After checking that out, we toured the National Atomic Museum.  This is much better suited for engineering nerds, with its collection of rockets, old airplanes, bomb casings, and old radios.  I particularly enjoyed studying the engines of a Titan II rocket.  I had seen a detailed description of the SpaceX rocket engine, and so I knew what I was looking at.  It was also interesting to study the avionics and wiring harnesses used in the planes and rockets.

Last month, Tekmos presented a paper at the HiTec conference.
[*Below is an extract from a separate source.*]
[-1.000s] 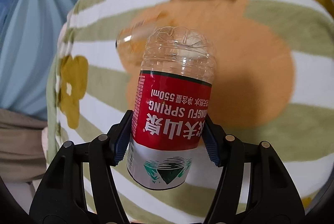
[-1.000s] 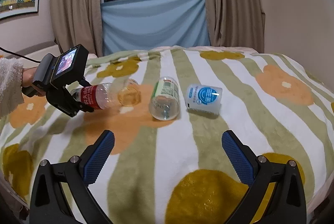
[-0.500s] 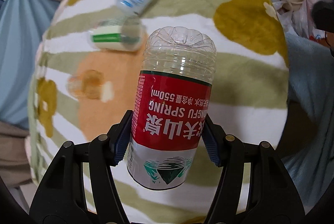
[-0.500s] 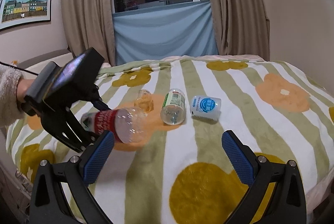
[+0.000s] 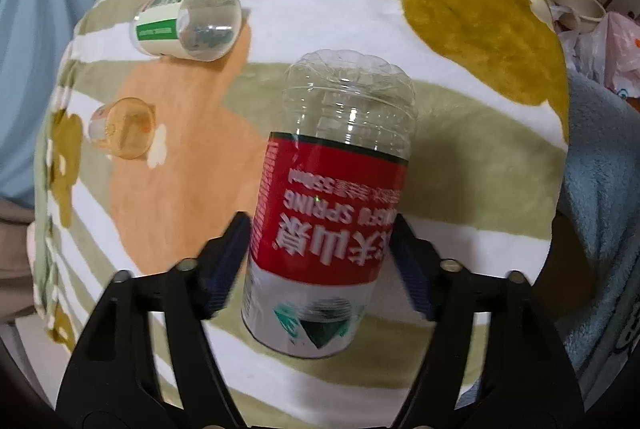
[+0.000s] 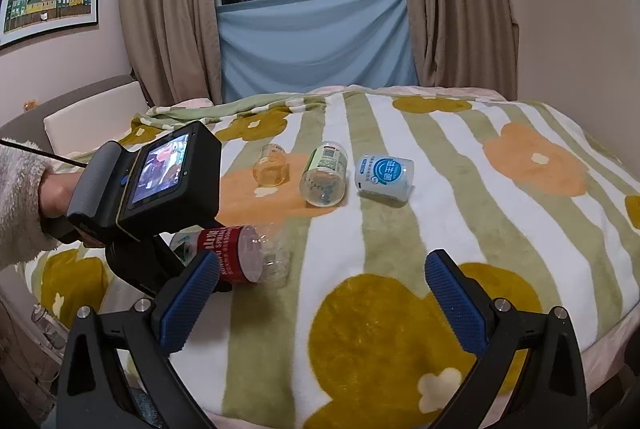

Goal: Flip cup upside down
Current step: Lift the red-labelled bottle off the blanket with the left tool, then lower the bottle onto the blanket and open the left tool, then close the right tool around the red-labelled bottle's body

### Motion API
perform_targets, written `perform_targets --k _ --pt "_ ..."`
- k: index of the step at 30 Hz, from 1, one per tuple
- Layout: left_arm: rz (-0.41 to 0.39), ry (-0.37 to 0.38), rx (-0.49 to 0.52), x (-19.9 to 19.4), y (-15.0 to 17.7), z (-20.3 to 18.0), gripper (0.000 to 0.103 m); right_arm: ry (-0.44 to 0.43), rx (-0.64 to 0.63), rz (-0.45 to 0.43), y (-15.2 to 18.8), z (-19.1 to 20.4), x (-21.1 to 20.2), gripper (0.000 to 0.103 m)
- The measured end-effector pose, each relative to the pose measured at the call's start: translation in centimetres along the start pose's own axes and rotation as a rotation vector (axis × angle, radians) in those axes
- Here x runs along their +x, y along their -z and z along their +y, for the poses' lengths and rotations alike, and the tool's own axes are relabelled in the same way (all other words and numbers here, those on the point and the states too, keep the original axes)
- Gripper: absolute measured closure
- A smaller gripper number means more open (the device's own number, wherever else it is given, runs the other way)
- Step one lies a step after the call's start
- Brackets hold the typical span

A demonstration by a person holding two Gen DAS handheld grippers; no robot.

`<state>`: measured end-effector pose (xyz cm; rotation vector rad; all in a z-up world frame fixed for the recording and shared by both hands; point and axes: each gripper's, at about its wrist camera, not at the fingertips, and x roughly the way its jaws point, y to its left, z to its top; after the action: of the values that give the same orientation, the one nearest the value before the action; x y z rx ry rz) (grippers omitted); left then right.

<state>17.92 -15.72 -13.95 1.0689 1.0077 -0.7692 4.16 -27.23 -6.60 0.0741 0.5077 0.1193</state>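
My left gripper [image 5: 320, 261] is shut on a clear plastic bottle with a red label [image 5: 332, 213], gripped at the label, its base pointing away. In the right wrist view the bottle [image 6: 244, 257] lies about level, low over the bed's front left, held by the left gripper [image 6: 168, 261]. A small amber cup [image 5: 122, 129] lies on its side on the blanket, also seen from the right wrist [image 6: 272, 169]. My right gripper [image 6: 316, 301] is open and empty above the bed's front edge.
A green-labelled clear cup [image 6: 324, 175] and a blue-labelled white cup [image 6: 384, 175] lie on their sides right of the amber cup. The striped flower blanket [image 6: 500, 229] covers the bed. A blue cloth [image 5: 600, 197] lies beyond the bed's edge.
My left gripper has carried the bottle away from the cups toward the bed's front left and lowered it. The right gripper has stayed open and nearly still.
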Motion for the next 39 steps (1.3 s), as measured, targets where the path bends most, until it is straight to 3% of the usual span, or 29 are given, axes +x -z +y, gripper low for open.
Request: perform_targets --k 2,12,19,25,31,39 --pt "-0.02 -0.011 0.001 -0.4 0.1 -0.2 0.01 -0.007 0.002 0.001 0.0 0.1 0.1 0.0" --pt "-0.11 -0.015 -0.129 -4.6 2.6 0.2 0.009 -0.098 0.075 0.058 -0.8 1.0 1.1 0.0" --pt "-0.226 0.036 -0.289 -8.0 8.0 0.7 0.009 -0.234 0.414 0.217 -2.4 1.0 5.1 0.0" --pt "-0.278 0.017 -0.312 -8.9 12.3 0.6 0.009 -0.278 0.731 0.31 -1.7 2.7 10.9 0.0" --pt "-0.323 0.016 -0.349 -9.3 15.3 1.4 0.009 -0.202 0.937 0.354 -1.8 4.0 16.3 0.0" --pt "-0.372 0.076 -0.417 -8.8 16.9 3.1 0.009 -0.072 1.123 0.4 0.3 2.3 19.5 0.022"
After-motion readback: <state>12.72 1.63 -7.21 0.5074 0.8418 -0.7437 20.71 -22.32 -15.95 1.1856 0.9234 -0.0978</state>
HiTec is dedicated to high temperature electronics, ranging from the relatively cool 175C up to the 1200C range for Silicon Carbide.  It also covers high temperature materials and passive components.

The Tekmos paper investigated the use of refresh cycles to assist with data retention in EEPROMS.  We are developing a new 256K, high temperature, and high reliability EEPROM.  At elevated temperatures, the charge stored in the memory leaks away, and must be replenished.  While an EEPROM at 85C can be expected to hold the data for 10 years, at higher temperatures (~200C), the data retention time is measured in days.  Restoring the data is made more complicated since the number of times that an Erase-Write cycle can be used also decreases with temperature.  The 100,000 cycles guaranteed at lower temperatures becomes 100s of cycles at high temperature.

We get around this by using a refresh cycle.  A refresh cycle does not do an erase prior to the write, and so can only be used to re-write the same data.  We were concerned that repeated refresh cycles could also cause damage, but our experiments showed that a refresh cycle is safe.

To prove this, we set up a system using our TK68HC11E1 devices, which contain 512 bytes of EEPROM.  This is the same basic EEPROM cell that we will use in our 256K EEPROM.  We attached 77 of the microcontrollers to a board, and configured them so that we could communicate with a specific microcontroller.  Then we downloaded programs into the microcontrollers, and ran experiments.  The experiments included such things as determining the number of Erase-Write cycles it took to burn out an oxide, or just giving the part a fixed number of refresh cycles.  This made it easy to collect a large amount of high quality data that was the basis of our paper.

For the first time, Tekmos had an exhibit at HiTec.  We showed our TK68HC811E2 high temperature microcontroller, and our 250C ASICs.  We also provided a preview of our 256K EEPROM, our 250C TK80H51 microcontroller, and the TKH4003 FPGA.  These last three products are under development, and we will be introducing them over the next year.